### DESCRIPTION OF THE TASK
Every line from the one with "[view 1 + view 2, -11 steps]" up to and including the one with "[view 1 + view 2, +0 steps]" is to be output exactly as it appears below; pictures are not.

### DATASET EXCERPT

* * * *

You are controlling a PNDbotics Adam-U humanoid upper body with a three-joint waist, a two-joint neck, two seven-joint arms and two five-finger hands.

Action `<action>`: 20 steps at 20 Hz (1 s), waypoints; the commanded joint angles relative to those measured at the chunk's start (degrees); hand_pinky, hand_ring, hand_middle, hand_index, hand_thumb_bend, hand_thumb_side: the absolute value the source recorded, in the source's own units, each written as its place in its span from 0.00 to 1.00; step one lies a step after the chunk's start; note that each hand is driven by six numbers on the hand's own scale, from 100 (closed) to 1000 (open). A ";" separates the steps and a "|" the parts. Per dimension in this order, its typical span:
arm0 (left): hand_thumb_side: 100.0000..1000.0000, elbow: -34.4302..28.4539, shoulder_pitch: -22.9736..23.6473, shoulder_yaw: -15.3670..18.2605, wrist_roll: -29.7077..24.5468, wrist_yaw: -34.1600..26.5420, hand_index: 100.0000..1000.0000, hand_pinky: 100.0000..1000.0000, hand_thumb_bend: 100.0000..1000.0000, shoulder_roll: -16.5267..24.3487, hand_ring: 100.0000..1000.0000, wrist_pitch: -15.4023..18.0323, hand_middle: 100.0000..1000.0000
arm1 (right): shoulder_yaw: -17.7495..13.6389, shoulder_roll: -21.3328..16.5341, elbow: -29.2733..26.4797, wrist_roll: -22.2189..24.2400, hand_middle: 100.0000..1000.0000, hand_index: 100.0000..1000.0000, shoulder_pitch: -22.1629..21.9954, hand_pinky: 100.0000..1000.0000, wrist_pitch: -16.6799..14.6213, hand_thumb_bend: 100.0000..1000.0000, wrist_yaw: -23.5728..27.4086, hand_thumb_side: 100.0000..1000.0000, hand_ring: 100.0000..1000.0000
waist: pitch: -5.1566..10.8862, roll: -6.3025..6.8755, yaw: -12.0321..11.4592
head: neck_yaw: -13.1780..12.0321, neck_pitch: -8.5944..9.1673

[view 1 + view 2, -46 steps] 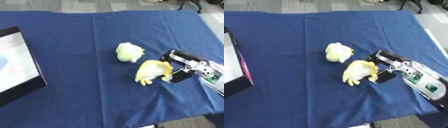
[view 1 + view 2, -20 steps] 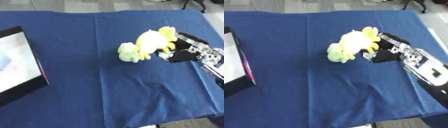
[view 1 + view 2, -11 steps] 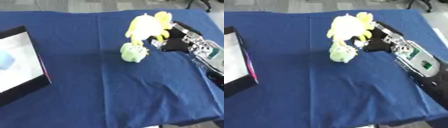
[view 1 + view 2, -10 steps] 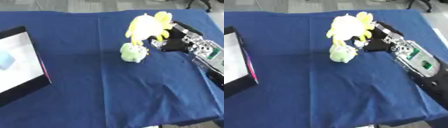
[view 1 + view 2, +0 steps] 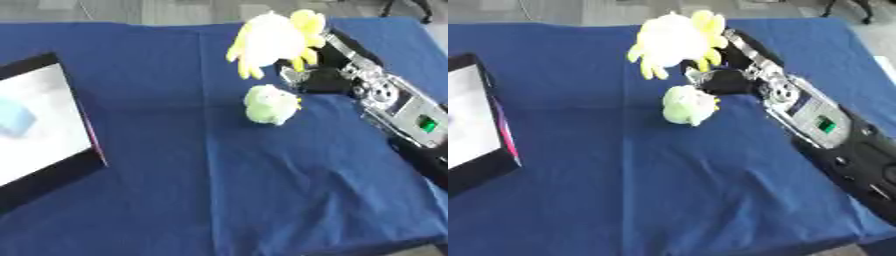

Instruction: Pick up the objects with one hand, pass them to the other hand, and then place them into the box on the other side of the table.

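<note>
A fluffy yellow plush toy (image 5: 271,40) is gripped aloft by the right robot hand (image 5: 317,70); handover is judged next, toward nine o'clock. Left robot hand unseen.

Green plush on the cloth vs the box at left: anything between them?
Nothing: only bare blue tablecloth lies between the green plush and the box, clearest in the left eye view.

Yellow-and-white plush toy (image 5: 674,39) raised above counter, limbs dangling. Pale green round plush toy (image 5: 687,104) lying below it. Black-rimmed box (image 5: 39,125) at left.
</note>
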State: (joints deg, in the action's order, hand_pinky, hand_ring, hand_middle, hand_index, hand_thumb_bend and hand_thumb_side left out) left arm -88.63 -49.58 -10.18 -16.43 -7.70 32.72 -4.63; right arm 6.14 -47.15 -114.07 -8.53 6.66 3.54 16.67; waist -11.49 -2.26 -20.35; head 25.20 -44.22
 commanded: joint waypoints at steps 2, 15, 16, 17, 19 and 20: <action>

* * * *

### RESPONSE TO THE EXERCISE
[view 1 + view 2, -11 steps] 
[view 1 + view 2, -10 steps] 
[view 1 + view 2, +0 steps] 

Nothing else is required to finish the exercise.